One of the best definitions I have encountered with regards to permaculture is that is a design process to meet human needs in a way that enhances ecosystem health, as best we can, in the circumstances which also creates a surplus for reinvestment into the system.
It is purpose-driven, goal orientated. When looking at definitions, it can come down to the difference between 'permaculture' and 'permaculture design'.
When we look around at nature, we see permacultures surrounding us. Things that are in a beautiful symbiotic relationship, the mutualism of living things showing the dynamic equalibrium, supporting each other where the system as a whole grows in wealth.
We, as designers, work with the information that we can gather around us. With other peoples designs, we can look at what other people have done in different places and look at how it relates to where we are.
The design process is about helping us to do things in a permaculture fashion - better and faster. It is interesting to see the difference between peoples various definitions of permaculture because there is always this thing of context and the importance of observing where we are.
Because unless we know where we are, we do not see what we can do.
This is one of the critical things to learn. Most people understand there is an observation phase, but we need to understand the context.
Many permaculture books and blogs are full of different tools and techniques, and this is awesome. Many people are doing amazing things with some of these tools - vast abundance in areas that defy most peoples ideas of what is possible (for example, Sepp Holtz)

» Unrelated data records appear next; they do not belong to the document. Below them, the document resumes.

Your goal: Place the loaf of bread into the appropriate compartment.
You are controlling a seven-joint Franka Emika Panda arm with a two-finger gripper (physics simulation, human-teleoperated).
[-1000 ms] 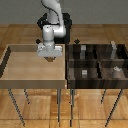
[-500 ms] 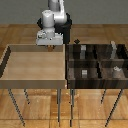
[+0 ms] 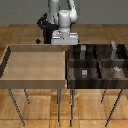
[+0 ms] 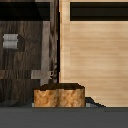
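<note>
The loaf of bread (image 4: 58, 97), an orange-brown blocky lump, fills the wrist view close to the camera, and my gripper (image 3: 65, 44) is shut on it. In the exterior view the gripper hangs above the far end of the seam between the light-wood tray (image 3: 35, 77) and the dark four-part box (image 3: 98, 62); the loaf itself is too small to make out there. The appropriate compartment (image 3: 91, 76) is the box's near cell on the tray side, marked by a small pale grey cube (image 3: 84, 72). In the wrist view that cube (image 4: 10, 41) lies in the cell (image 4: 30, 52) beyond a divider.
A whitish rounded object (image 3: 116, 70) sits in the near cell at the exterior view's right. Grey upright pieces (image 3: 82, 50) stand in the far cells. Tray and box rest on thin-legged stands over a wooden floor. The robot's base (image 3: 47, 25) stands behind the tray.
The gripper has lifted out of the tray and travelled toward the exterior view's right, from over the tray's middle to the tray-box seam, with the loaf in it.
</note>
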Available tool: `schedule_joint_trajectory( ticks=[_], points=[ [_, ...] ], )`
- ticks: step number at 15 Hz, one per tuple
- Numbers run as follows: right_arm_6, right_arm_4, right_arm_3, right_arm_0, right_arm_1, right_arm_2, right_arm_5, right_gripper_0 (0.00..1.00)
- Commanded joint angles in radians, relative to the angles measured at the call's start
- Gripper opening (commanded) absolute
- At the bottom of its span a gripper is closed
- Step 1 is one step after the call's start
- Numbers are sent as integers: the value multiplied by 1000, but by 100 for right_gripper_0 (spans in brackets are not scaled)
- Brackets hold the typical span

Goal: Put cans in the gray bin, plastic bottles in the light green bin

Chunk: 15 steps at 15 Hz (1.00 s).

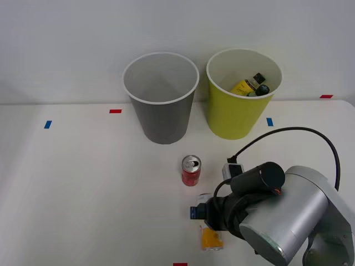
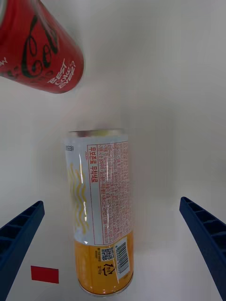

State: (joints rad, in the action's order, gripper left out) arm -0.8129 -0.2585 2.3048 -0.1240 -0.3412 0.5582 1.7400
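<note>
So the tall slim can [image 2: 101,211] is lying on its side on the white desk [image 1: 83,183]. It's a smooth metal cylinder, white body with wavy yellow lines and red print, orange band at one end with a barcode and QR code. From the front it sits around 5 o'clock from the red can [image 1: 191,170], mostly tucked under the right arm's wrist, with just the orange end poking out.

The right gripper [image 2: 113,254] hangs right over it, fingers [image 2: 207,235] spread wide, one on each side of the can and not touching it. They're blue ribbed plastic, wedge-shaped.

The red can stands upright close by, short and stubby, glossy red with black script and a silver top with a pull tab.

Further back, the gray bin [image 1: 162,119] is at about 11 o'clock from the red can: round, tapered matte plastic, white rim, pale inside. The light green bin [image 1: 236,113] stands just beside the gray one, at roughly 1 o'clock, same tapered shape, and it has the plastic bottles [image 1: 250,86] in it, black caps and a yellow label showing.

Small red and blue tape marks [image 1: 115,111] are stuck flat on the desk.
</note>
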Motion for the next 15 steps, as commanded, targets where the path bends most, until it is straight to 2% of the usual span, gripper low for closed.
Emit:
schedule_joint_trajectory(
  ticks=[1, 5, 10, 15],
  points=[
    [12, -4, -2, 0, -15, 20, 1, 100],
    [14, 12, -4, -2, -7, 51, 1, 100],
    [-8, 116, -47, -16, -1, 109, 0, 100],
    [-2, 122, -53, -22, -32, 132, 1, 100]
  ],
)
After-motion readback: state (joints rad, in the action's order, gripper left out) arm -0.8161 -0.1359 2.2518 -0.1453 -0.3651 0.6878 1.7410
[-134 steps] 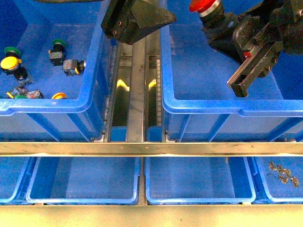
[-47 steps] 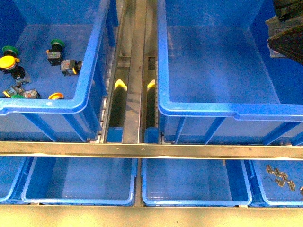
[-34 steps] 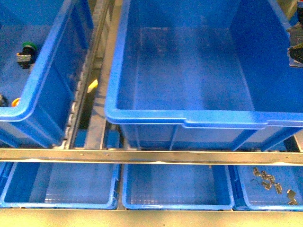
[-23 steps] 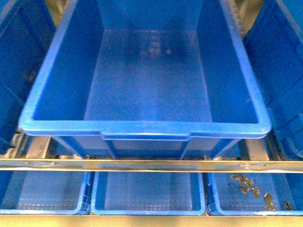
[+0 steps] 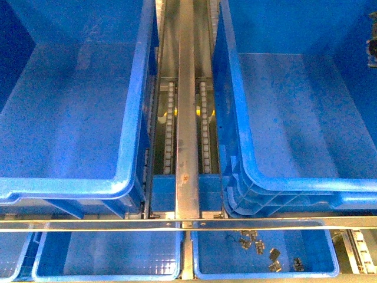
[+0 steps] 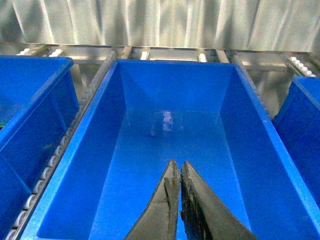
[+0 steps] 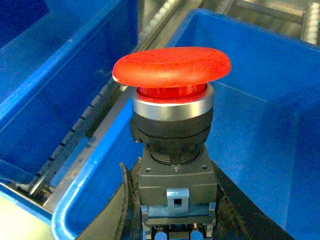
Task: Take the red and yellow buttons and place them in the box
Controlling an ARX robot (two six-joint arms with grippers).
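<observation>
The right pincer (image 7: 175, 212) pinches the red button (image 7: 171, 95) upright by its grey body over the box (image 7: 265, 115), toward 3 o'clock, while the left pincer (image 6: 179, 176), pressed together, hangs over a bin (image 6: 125, 165).

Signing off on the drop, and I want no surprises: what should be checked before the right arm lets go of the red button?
1. Grip on red button by right gripper jaws: ok.
2. Cap upright, nothing touching it: ok.
3. Button fully inside the box rim: cannot tell.
4. Visible box floor bare: ok.
5. Other arm: left gripper shut, empty: ok.
</observation>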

The danger is that if you do not consider these more significant issues or are new to permaculture. You see various tools - Hugelculture, compost toilets, swales, solar panels, etc. and you take these things and put them in your garden, and that makes it permaculture.
Permaculture is about solving problems. While putting in a hugel bed or compost toilet may sound cool, we need to ask what problem is this solving. Is it related to temperature, water, soils etc. and how is this particular tool solving the problem. While that specific tool might work for them, will it work within my own context? Is it the right tool for the job. The learning of permaculture is not just learning the tools, but also the best way to apply them in space and place to produce a surplus.
What is a tool within permaculture? Well, anything can be, subject to context.. all tools in the toolbox.. but when you consider it is a design process that is a problem-solving approach that works at the strategic level, thus choosing the right tool for the right job, seeing someone just apply a tool because "well it is permaculture" asking what problem it is solving becomes even more critical.